» Task item
This exercise asks for a copy of each line in the records below with the word "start" in it.

» Source records

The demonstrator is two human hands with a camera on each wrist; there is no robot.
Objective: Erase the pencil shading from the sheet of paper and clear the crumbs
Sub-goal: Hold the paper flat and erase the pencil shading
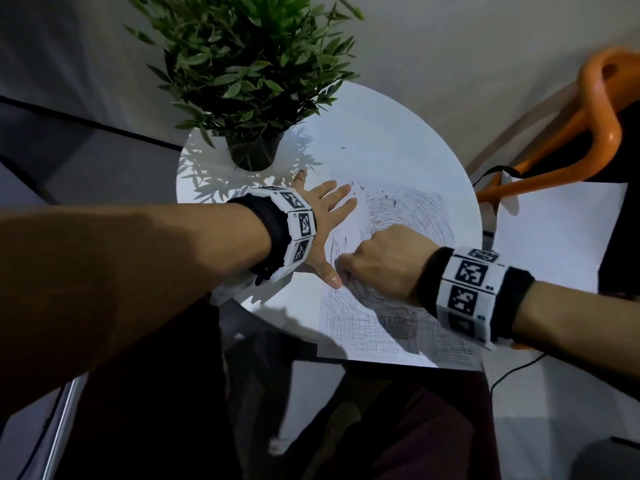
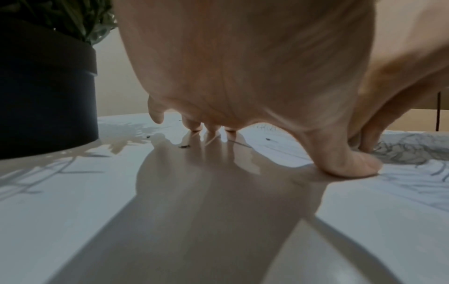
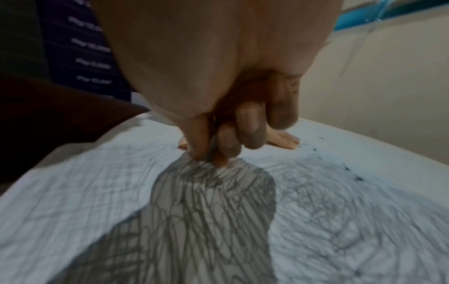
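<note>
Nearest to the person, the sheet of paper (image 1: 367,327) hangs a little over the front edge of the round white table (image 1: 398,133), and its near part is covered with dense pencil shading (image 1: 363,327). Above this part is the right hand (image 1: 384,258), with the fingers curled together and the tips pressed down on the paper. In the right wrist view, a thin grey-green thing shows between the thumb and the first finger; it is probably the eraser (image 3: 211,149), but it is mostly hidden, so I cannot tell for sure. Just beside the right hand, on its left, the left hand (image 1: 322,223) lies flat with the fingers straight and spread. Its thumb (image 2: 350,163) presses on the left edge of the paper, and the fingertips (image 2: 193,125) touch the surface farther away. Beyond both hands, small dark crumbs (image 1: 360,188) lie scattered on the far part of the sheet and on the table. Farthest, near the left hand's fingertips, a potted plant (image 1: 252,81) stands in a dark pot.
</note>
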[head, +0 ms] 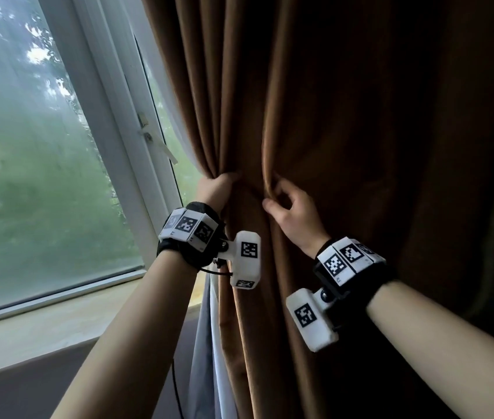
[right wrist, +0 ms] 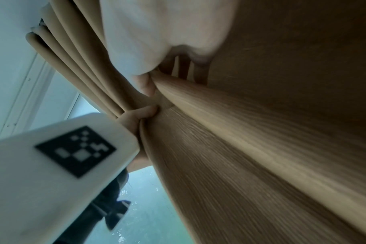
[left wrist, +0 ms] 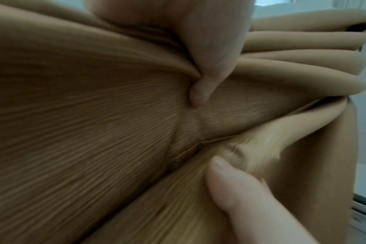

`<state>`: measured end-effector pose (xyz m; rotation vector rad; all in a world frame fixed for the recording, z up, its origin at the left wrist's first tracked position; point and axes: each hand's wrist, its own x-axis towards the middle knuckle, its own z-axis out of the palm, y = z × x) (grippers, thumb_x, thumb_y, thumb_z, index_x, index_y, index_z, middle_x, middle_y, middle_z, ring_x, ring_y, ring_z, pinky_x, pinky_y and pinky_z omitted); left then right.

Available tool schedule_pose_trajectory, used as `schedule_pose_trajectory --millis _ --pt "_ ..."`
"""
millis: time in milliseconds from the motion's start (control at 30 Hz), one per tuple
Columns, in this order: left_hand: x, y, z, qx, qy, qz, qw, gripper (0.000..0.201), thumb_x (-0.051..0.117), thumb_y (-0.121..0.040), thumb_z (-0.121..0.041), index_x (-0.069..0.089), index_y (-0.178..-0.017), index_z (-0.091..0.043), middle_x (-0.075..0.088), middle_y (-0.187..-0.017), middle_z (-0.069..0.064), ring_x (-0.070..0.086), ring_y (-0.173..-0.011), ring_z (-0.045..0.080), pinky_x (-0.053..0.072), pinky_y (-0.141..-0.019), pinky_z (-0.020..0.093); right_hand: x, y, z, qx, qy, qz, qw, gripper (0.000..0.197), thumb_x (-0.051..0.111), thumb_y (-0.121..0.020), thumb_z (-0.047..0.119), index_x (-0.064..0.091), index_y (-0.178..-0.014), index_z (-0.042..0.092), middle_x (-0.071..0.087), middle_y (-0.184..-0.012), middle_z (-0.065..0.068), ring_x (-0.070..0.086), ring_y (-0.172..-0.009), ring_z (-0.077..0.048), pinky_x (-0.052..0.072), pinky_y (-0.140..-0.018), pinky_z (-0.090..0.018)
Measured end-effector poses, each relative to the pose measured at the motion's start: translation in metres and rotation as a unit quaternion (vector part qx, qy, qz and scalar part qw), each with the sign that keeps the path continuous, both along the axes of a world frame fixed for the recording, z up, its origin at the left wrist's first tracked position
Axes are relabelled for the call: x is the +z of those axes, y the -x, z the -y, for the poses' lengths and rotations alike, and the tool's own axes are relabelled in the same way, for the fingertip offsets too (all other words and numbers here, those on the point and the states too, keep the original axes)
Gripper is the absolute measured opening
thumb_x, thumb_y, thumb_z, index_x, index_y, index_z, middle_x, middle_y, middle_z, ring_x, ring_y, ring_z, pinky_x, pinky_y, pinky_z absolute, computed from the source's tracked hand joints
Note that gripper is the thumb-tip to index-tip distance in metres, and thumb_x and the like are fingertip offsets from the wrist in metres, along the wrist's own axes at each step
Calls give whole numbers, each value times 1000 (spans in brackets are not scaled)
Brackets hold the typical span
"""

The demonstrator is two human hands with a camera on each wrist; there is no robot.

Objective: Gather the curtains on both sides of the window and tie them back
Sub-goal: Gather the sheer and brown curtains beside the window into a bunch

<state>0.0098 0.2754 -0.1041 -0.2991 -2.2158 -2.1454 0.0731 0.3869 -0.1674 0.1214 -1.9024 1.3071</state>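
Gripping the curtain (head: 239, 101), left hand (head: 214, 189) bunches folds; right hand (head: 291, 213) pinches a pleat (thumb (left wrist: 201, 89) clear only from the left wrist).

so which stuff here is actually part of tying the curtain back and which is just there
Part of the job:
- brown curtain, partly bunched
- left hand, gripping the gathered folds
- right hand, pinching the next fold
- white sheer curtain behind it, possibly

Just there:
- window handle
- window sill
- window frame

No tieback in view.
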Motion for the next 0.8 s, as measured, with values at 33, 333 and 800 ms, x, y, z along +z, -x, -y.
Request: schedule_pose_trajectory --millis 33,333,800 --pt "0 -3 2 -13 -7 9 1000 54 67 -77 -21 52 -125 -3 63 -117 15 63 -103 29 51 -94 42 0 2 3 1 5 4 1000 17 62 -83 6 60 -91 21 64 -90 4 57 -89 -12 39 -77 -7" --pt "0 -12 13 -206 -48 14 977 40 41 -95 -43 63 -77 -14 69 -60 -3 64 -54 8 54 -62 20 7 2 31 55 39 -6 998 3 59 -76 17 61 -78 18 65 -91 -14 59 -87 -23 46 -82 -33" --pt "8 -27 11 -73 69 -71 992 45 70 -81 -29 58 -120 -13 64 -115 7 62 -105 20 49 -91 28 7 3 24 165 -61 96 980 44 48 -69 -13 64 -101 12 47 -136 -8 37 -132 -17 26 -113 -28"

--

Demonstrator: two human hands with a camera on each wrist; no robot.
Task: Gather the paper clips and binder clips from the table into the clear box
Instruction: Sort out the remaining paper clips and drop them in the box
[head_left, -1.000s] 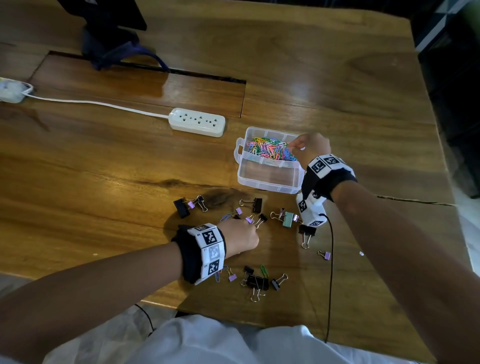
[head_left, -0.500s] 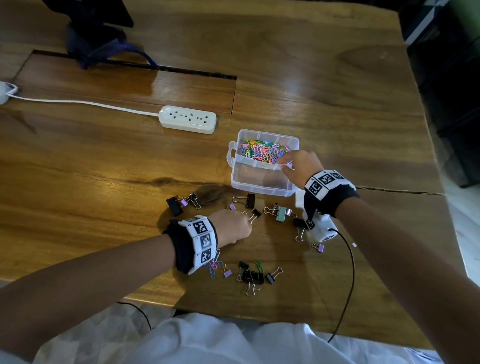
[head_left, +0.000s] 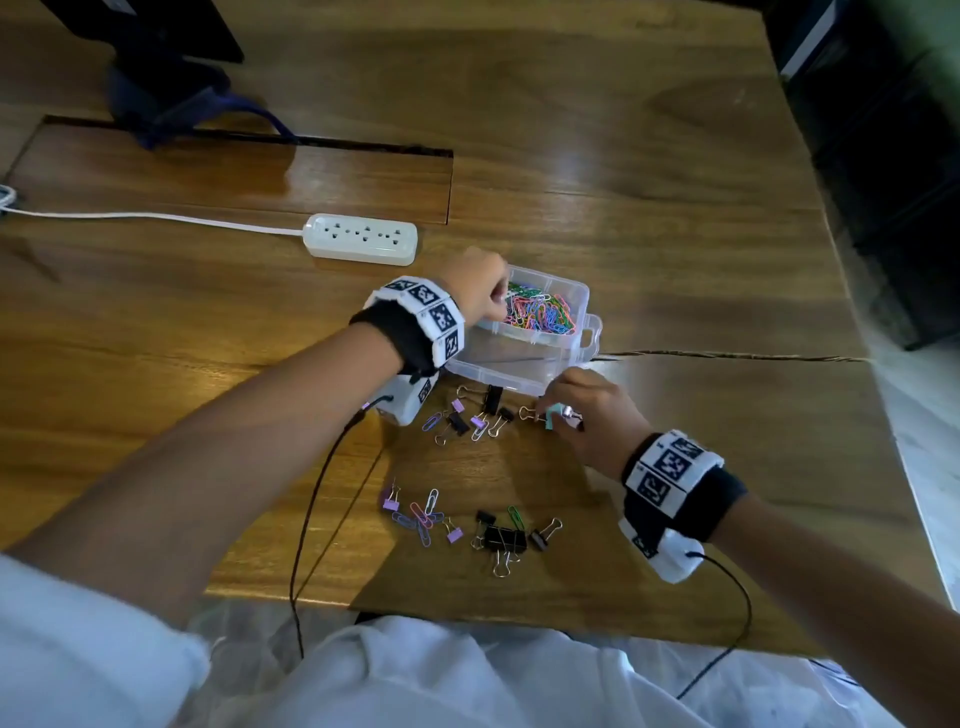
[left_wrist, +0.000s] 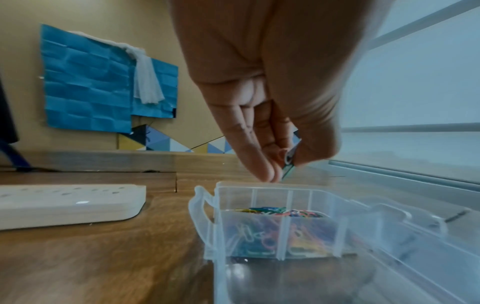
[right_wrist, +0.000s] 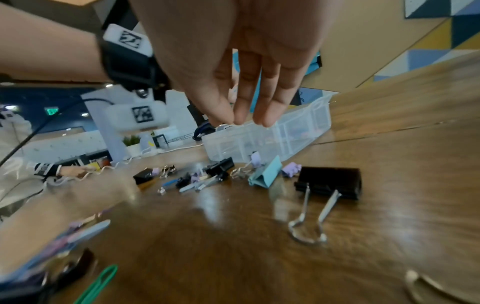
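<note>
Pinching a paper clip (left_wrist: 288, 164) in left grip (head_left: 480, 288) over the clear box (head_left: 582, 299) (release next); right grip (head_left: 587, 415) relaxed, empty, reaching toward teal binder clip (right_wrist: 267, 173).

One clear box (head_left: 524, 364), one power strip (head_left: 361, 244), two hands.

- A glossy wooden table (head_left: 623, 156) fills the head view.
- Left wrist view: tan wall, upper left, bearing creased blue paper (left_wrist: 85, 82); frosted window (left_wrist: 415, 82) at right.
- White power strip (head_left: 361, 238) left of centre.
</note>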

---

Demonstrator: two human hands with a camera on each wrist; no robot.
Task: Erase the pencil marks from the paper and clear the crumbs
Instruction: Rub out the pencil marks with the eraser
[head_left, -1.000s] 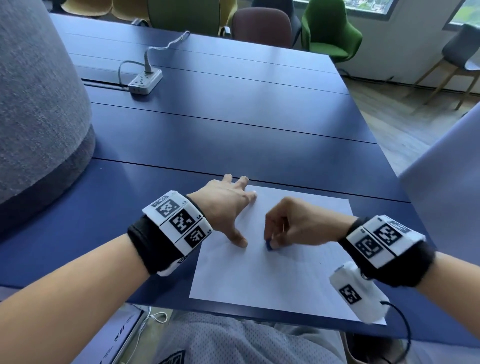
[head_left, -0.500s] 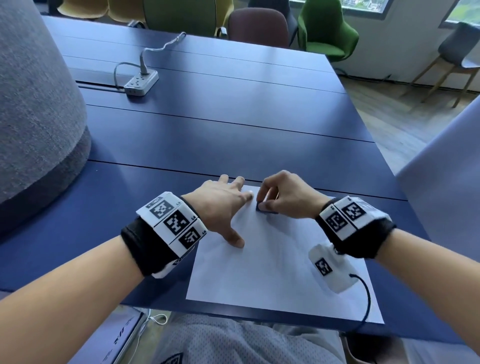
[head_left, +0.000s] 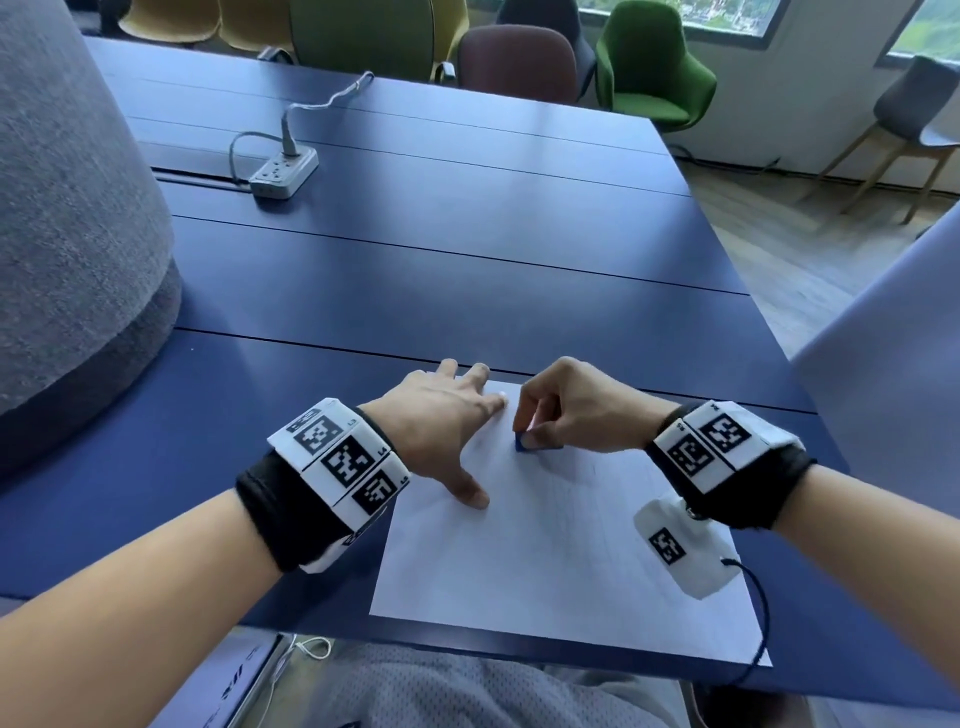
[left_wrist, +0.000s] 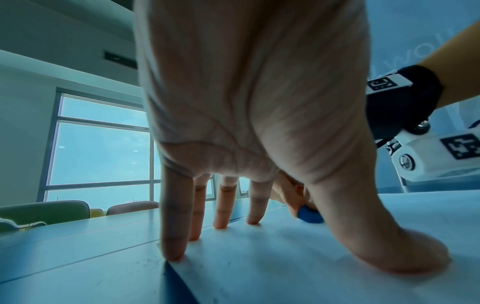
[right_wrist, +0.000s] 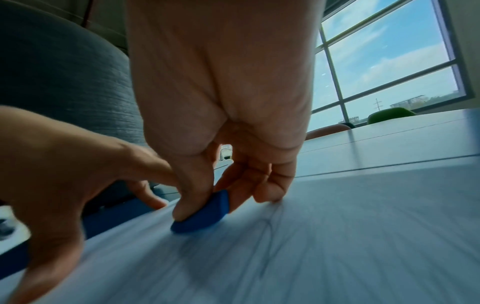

» Solved exercise
millis: time in milliseconds from the motion's start (control at 30 Hz), one per tuple
Measured end-effector poses, each relative to the pose measured at the motion's start: translation in metres and rotation as a unit quaternion (vector part qx, qy, qz and scalar part qw), each with the sign that keeps the path continuous, both along the axes of a world frame fixed for the recording, z up, its origin at the left wrist's first tracked position

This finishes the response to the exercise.